At the height of their depredations, the locusts swept in like summer storms. “They came rattling and pattering on the houses, and against the windows, falling in the fields, on the prairies and in the waters everywhere and on everything,” wrote a Kansas observer, who told of an invasion of his land that began at one in the afternoon. “By about 4 o’clock,” he continued, “every tree and bush, buildings, fences, fields, roads, and everything, except animated beings, was completed covered.” Once on the ground, these creatures would reduce flourishing cornfields “into a desolate stretch of bare, spindling stalks and stubs.” The devastation was so widespread, Lockwood reports, that local communities could not provide sufficient relief. The state and national governments had to intervene, thus beginning a pattern of farm assistance that continues to this day. Then, as now, some politicians were reluctant to offer help, not for budgetary limitations only but because they thought charity would lead to moral corrosion and dependence. While the state governments argued the pros and cons of relief, they also called for official days of prayer, seeing in the disasters echoes of the biblical plagues.
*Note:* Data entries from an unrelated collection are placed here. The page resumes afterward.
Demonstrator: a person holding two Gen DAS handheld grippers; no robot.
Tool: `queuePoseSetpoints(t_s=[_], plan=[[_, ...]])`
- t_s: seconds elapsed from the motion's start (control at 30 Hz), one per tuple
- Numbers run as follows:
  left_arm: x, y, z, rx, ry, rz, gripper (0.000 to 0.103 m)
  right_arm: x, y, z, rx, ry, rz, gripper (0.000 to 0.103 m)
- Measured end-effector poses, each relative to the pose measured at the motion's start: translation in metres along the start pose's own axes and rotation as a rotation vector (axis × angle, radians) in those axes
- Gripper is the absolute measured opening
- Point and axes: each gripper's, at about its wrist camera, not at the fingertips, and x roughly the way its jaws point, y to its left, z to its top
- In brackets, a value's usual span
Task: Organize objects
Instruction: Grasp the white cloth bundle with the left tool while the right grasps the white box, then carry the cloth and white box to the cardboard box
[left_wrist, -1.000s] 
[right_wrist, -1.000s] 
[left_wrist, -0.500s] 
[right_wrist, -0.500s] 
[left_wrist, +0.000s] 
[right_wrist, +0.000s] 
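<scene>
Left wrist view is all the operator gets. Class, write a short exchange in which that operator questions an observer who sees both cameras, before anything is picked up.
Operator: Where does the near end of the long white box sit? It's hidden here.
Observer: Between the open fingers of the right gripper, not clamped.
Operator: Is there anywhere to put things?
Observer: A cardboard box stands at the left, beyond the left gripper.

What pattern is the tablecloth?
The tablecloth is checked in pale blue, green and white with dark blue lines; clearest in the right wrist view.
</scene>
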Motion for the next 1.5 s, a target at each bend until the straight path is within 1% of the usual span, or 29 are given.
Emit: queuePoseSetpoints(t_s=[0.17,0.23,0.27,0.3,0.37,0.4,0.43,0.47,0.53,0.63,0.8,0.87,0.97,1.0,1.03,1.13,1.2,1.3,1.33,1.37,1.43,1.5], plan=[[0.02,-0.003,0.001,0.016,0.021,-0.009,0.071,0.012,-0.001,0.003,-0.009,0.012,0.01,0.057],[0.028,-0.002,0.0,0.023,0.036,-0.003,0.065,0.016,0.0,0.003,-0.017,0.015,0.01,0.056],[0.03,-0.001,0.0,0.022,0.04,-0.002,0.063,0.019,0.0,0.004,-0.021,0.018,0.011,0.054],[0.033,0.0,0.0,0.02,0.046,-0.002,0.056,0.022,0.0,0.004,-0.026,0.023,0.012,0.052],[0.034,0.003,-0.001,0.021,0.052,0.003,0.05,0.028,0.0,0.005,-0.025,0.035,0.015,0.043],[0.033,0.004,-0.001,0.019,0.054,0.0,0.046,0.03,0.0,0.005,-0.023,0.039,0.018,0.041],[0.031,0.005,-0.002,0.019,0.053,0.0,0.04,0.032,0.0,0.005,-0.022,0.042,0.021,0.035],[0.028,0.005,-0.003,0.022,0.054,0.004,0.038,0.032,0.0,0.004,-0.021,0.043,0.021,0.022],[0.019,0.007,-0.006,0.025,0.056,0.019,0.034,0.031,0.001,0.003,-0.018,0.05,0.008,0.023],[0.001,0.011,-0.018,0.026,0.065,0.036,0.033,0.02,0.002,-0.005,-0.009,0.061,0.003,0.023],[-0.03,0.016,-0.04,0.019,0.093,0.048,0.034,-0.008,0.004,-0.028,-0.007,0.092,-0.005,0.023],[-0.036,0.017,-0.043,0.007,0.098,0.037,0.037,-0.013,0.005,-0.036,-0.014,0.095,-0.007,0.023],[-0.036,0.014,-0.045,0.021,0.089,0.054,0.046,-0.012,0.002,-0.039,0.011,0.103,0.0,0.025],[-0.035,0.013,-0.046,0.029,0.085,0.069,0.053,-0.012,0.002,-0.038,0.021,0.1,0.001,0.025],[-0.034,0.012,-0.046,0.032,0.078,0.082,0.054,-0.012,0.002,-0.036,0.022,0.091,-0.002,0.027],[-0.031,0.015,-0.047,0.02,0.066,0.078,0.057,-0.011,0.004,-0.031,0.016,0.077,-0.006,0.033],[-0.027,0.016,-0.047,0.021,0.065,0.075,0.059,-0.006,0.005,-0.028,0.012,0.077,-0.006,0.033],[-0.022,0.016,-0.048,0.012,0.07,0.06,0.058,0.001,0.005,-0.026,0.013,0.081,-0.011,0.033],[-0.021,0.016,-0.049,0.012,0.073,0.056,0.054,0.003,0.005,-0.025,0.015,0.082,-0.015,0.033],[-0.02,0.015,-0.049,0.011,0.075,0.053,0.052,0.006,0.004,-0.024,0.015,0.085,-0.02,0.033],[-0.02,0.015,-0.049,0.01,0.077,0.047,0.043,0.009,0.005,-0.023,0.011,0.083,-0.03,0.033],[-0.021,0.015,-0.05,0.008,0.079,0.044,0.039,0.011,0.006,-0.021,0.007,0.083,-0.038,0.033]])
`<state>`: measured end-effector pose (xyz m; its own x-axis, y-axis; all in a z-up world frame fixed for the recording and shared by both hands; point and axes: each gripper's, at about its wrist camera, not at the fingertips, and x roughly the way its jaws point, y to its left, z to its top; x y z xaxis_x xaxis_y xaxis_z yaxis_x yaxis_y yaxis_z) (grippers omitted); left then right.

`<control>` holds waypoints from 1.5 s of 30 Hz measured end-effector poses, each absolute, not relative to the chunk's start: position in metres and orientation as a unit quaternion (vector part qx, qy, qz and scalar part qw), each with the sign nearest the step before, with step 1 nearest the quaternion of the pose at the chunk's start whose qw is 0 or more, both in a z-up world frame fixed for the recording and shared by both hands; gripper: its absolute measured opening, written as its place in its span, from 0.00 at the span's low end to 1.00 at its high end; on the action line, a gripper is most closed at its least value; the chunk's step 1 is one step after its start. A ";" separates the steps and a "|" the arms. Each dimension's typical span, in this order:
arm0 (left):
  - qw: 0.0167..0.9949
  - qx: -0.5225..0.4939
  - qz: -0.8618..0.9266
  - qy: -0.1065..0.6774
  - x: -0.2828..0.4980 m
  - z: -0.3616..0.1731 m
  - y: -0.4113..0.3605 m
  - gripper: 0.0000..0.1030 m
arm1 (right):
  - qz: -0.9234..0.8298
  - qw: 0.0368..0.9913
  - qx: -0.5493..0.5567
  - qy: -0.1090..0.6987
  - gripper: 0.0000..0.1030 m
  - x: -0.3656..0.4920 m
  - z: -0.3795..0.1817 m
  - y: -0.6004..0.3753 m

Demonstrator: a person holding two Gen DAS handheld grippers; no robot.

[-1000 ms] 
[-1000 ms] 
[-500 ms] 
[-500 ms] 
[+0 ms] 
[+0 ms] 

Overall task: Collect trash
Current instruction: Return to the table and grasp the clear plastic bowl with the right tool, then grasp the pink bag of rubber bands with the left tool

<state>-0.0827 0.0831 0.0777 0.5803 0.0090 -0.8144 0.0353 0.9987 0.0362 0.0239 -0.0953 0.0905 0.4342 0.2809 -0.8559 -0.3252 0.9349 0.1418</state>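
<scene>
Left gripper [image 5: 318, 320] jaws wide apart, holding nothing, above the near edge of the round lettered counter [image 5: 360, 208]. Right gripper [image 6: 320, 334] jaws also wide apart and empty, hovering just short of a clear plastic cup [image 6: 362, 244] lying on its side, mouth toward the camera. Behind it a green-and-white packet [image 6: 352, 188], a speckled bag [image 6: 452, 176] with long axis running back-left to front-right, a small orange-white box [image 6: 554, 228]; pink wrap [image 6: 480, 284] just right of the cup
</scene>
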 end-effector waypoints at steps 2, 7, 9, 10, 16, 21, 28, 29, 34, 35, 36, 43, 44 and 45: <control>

Some of the forward-looking states hired scientists to apply reason to the problem. In the meantime, entrepreneurs poured forth a tide of machines and potions, all designed to obliterate the invaders, but none of which proved very effective. Although he touches on all these side effects, Lockwood concentrates on profiling the major entomologists who took on the locusts and assessing their findings, theories and achievements.
After it became apparent that the Rocky Mountain locust was either extinct or monumentally dormant, scientists undertook to find the cause. Some thought it could be explained by the introduction of alfalfa crops (not a locust favorite). Others argued that it proceeded from changes in weather patterns or the decimation of the buffalo herds. But Lockwood, taking his cue from the fate of the monarch butterflies, whose regeneration zone in Mexico is rapidly being destroyed, contends that it was the settlers’ cultivation of the high fields in the Rocky Mountain river valleys, where the locusts retreated between invasions, that ultimately did in these ravenous creatures.
In spite of the complexity of his subject, Lockwood relates his story with simplicity and humor. Readers with an interest in science and history particularly that of the frontier will enjoy this well-told entomological mystery. Edward Morris reviews from Nashville.